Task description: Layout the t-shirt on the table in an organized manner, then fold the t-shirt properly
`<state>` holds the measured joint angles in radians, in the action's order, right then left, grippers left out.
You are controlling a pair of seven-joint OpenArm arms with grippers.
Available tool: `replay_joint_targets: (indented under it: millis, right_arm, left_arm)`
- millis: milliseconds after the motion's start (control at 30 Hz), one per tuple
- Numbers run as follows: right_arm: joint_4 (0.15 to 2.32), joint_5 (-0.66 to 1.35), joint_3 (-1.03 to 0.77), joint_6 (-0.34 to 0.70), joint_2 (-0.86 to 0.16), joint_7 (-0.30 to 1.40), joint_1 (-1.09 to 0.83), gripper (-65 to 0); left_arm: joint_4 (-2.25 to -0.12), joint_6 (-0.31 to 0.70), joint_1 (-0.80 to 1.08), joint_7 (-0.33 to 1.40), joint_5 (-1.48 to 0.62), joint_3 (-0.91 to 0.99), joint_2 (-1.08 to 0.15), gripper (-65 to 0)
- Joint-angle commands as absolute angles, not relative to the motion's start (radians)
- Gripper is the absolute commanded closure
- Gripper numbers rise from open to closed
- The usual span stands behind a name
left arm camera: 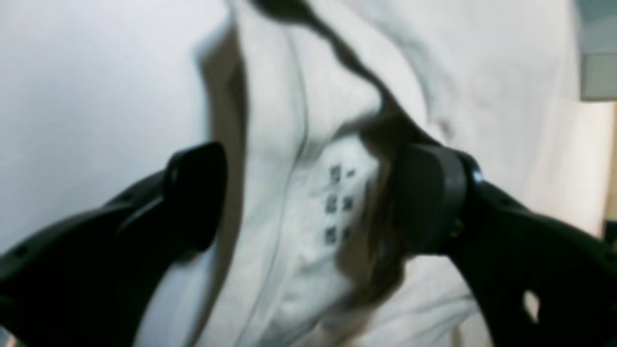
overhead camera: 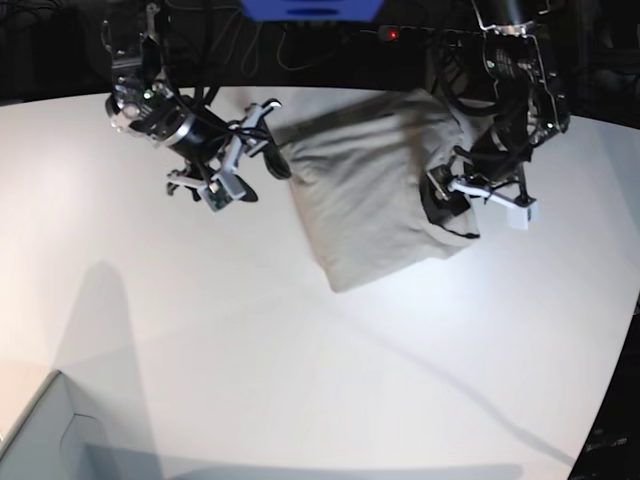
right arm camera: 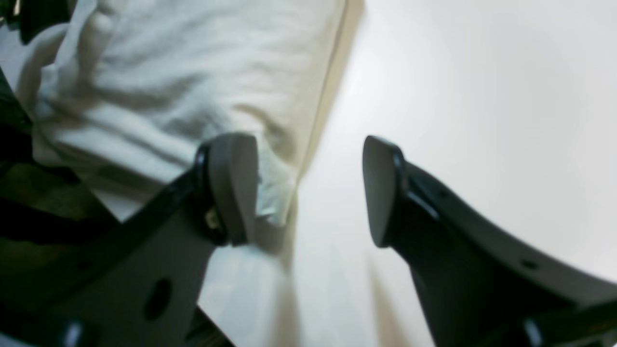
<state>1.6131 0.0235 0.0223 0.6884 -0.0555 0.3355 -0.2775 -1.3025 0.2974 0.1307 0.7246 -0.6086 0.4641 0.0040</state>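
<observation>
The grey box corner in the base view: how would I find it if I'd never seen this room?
Start from the big white table and follow its near edge to the bottom left of the base view. There a pale grey box corner pokes in, hard-edged and angular, far from the soft, rumpled beige t-shirt lying toward the table's far side.

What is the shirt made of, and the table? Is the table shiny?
The t-shirt looks like soft, thin cloth, probably cotton: it wrinkles, folds and shows stitched seams, with a dull beige-grey surface. The table looks like a hard, smooth white board, maybe plastic-coated; it is mostly matte, showing soft shadows and no sharp reflections.
</observation>
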Motion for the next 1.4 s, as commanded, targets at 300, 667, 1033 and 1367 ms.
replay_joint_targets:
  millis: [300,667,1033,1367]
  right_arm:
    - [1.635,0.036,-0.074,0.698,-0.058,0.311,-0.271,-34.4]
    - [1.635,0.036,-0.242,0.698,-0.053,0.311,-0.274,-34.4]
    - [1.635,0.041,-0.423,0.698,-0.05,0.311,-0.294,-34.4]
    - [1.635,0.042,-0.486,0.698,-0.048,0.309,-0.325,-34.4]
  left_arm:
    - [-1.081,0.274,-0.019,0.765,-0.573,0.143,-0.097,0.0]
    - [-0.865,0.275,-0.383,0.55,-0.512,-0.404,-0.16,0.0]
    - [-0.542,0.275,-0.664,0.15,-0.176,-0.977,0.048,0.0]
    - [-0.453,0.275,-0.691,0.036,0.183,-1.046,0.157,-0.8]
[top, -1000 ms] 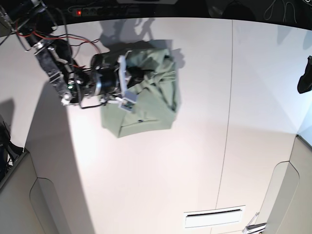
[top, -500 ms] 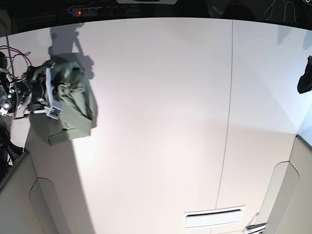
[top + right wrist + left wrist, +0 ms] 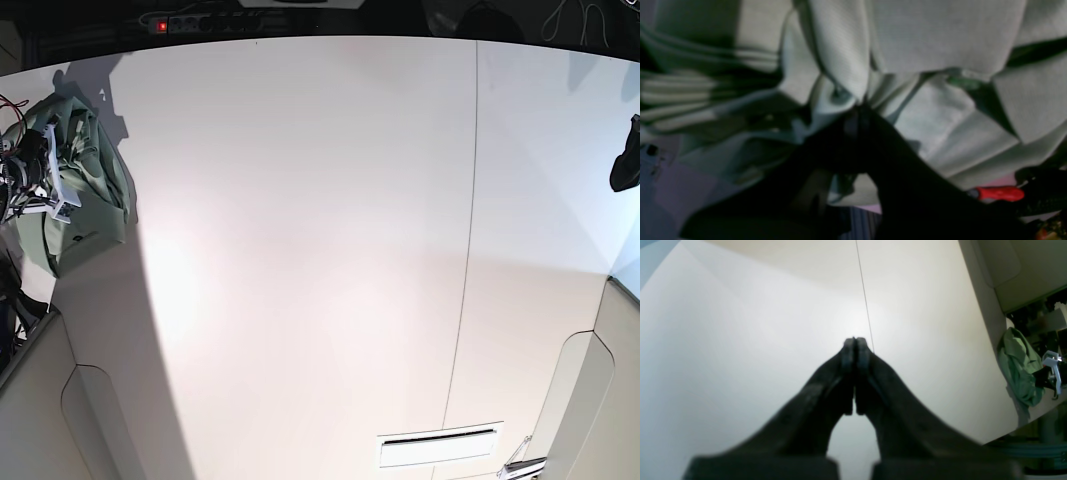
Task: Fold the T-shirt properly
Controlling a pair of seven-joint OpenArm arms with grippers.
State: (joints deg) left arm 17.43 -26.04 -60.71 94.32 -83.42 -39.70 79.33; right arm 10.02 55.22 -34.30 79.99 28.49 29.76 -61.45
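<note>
Right claw (image 3: 857, 111): fingers together, clamped on the bunched middle of the T-shirt (image 3: 100, 180). Left claw (image 3: 855, 341): tips together, nothing between them, well apart from the cloth.

Position: shirt at the bench's (image 3: 300, 220) left edge as the base view shows it, toward the far left corner. Shadow falls on the bench beside it; probably carried a little above the surface, though contact underneath cannot be made out.

Cloth: pale grey-green, thin knit, by the look of it. Creased and doubled over, several layers gathered close to the right claw, loose flaps around. Likely light, limp and soft, with no stiffness to keep a crease. Not fragile, but a hard pull could stretch it. Probably not very slippery; the greater risk is a pinch that catches several layers at once and draws the whole wad along.

Where to take hold: the present pinch seems good for carrying, poor for folding, since it gives no control of the outline. For folding, better to set the bundle down, find a hem corner or shoulder seam, and take one layer close to its edge, one claw per corner. Light tension between the two should draw it flat. Folding proper looks not yet done.
</note>
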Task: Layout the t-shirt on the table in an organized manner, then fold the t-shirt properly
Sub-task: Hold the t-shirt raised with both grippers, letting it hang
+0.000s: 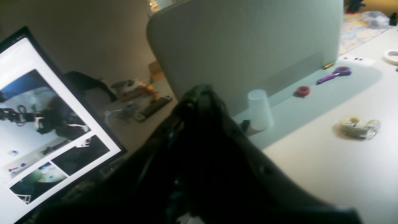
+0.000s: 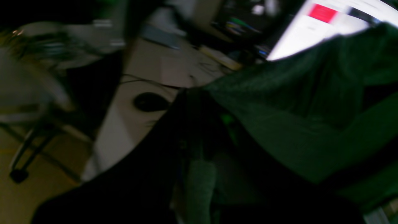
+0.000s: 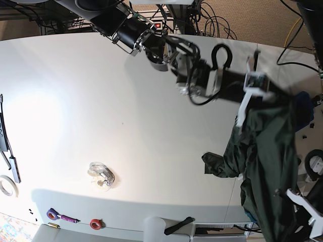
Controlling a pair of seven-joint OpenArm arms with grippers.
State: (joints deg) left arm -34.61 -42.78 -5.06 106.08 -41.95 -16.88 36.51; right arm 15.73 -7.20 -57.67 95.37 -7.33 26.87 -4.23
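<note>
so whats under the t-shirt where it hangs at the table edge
Under the raised t-shirt, bare white table shows only beneath its left flap. The rest drapes past the edge, hiding whatever is below it.

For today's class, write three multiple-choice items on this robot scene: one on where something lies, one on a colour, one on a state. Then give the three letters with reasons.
1. Where in the base view is the t-shirt?
A. right edge of the table
B. left edge
C. table centre

2. What colour is the small tape roll near the table's front edge?
A. yellow
B. red
C. white

3. How does the t-shirt lie?
A. spread flat
B. folded neatly
C. bunched and hanging, lifted

Key: 1 A, the dark green cloth sits at the right side. 2 B, the ring beside the purple-handled tool is red. 3 C, the fabric drapes in folds from the right gripper.
</note>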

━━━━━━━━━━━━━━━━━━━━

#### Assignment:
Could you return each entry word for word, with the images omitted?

#### Task answer:
Task description: Layout the t-shirt on the table in an organized manner, then fold the t-shirt properly
`<state>` holds the measured joint angles in radians, in the action's order, right then left, grippers left out.
You are controlling a pair of seven-joint OpenArm arms with grippers.
Available tool: `replay_joint_targets: (indented under it: millis, right_arm, left_arm)`
- millis: milliseconds after the motion's start (control at 30 Hz), one per tuple
- Numbers run as follows: right_arm: joint_4 (0.15 to 2.32), joint_5 (-0.66 to 1.35), joint_3 (-1.03 to 0.77), joint_6 (-0.34 to 0.70), joint_2 (-0.86 to 0.16), joint_7 (-0.30 to 1.40), joint_1 (-1.09 to 0.83), gripper (-65 to 0); left_arm: joint_4 (-2.25 to -0.12), joint_6 (-0.31 to 0.70), joint_1 (-0.80 to 1.08), joint_7 (-0.33 to 1.40), joint_5 (-1.48 to 0.62), joint_3 (-0.91 to 0.99), joint_2 (-1.08 to 0.15), gripper (-65 to 0)
- Joint-angle commands as absolute angles, not relative to the motion's start (radians)
- Gripper is the absolute commanded closure
- Gripper numbers rise from open to closed
- The usual span stands behind a name
left arm camera: 
overhead camera: 
right arm camera: 
<state>1.6131 0.0235 0.0223 0.6884 -0.0555 0.3355 -0.2775 -1.3025 0.2974 0.1307 0.7246 -0.6086 0.4641 0.0040</state>
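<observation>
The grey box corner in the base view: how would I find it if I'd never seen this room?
Start from the big white table and follow its near edge to the bottom left of the base view. There a pale grey box corner pokes in, hard-edged and angular, far from the soft, rumpled beige t-shirt lying toward the table's far side.

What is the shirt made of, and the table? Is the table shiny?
The t-shirt looks like soft, thin cloth, probably cotton: it wrinkles, folds and shows stitched seams, with a dull beige-grey surface. The table looks like a hard, smooth white board, maybe plastic-coated; it is mostly matte, showing soft shadows and no sharp reflections.
</observation>
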Motion for the next 1.4 s, as commanded, targets at 300, 667, 1033 and 1367 ms.
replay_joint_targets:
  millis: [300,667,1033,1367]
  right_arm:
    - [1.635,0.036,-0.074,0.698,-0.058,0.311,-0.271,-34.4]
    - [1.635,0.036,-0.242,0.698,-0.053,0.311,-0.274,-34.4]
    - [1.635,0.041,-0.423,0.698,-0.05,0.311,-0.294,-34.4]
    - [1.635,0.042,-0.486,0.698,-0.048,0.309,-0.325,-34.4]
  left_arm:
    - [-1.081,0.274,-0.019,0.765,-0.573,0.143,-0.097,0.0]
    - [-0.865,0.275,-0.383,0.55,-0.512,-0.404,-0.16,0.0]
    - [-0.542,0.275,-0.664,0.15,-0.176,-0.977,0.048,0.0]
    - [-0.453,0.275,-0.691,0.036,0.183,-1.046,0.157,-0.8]
[top, -1000 ms] 
[top, -500 ms] 
[top + right wrist + left wrist, +0 ms] 
Task: Fold the T-shirt properly
Controlling a pair of seven-joint OpenArm arms with grippers.
State: (joints deg) left arm 17.43 -26.04 -60.71 94.32 -83.42 -39.70 79.33; right arm 10.02 55.22 -34.30 79.99 28.49 29.76 -61.45
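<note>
Right claw (image 3: 857, 111): fingers together, clamped on the bunched middle of the T-shirt (image 3: 100, 180). Left claw (image 3: 855, 341): tips together, nothing between them, well apart from the cloth.

Position: shirt at the bench's (image 3: 300, 220) left edge as the base view shows it, toward the far left corner. Shadow falls on the bench beside it; probably carried a little above the surface, though contact underneath cannot be made out.

Cloth: pale grey-green, thin knit, by the look of it. Creased and doubled over, several layers gathered close to the right claw, loose flaps around. Likely light, limp and soft, with no stiffness to keep a crease. Not fragile, but a hard pull could stretch it. Probably not very slippery; the greater risk is a pinch that catches several layers at once and draws the whole wad along.

Where to take hold: the present pinch seems good for carrying, poor for folding, since it gives no control of the outline. For folding, better to set the bundle down, find a hem corner or shoulder seam, and take one layer close to its edge, one claw per corner. Light tension between the two should draw it flat. Folding proper looks not yet done.
</note>
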Task: Layout the t-shirt on the table in an organized manner, then fold the t-shirt properly
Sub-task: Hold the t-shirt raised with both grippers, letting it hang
+0.000s: 
+0.000s: 
+0.000s: 
Controlling a pair of seven-joint OpenArm arms with grippers.
State: (joints deg) left arm -34.61 -42.78 -5.06 106.08 -41.95 -16.88 36.51; right arm 15.73 -7.20 -57.67 95.37 -7.33 26.87 -4.23
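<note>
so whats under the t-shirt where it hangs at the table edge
Under the raised t-shirt, bare white table shows only beneath its left flap. The rest drapes past the edge, hiding whatever is below it.

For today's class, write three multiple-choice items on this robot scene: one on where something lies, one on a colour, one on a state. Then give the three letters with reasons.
1. Where in the base view is the t-shirt?
A. right edge of the table
B. left edge
C. table centre

2. What colour is the small tape roll near the table's front edge?
A. yellow
B. red
C. white

3. How does the t-shirt lie?
A. spread flat
B. folded neatly
C. bunched and hanging, lifted

Key: 1 A, the dark green cloth sits at the right side. 2 B, the ring beside the purple-handled tool is red. 3 C, the fabric drapes in folds from the right gripper.
</note>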

This concludes the output for the exercise.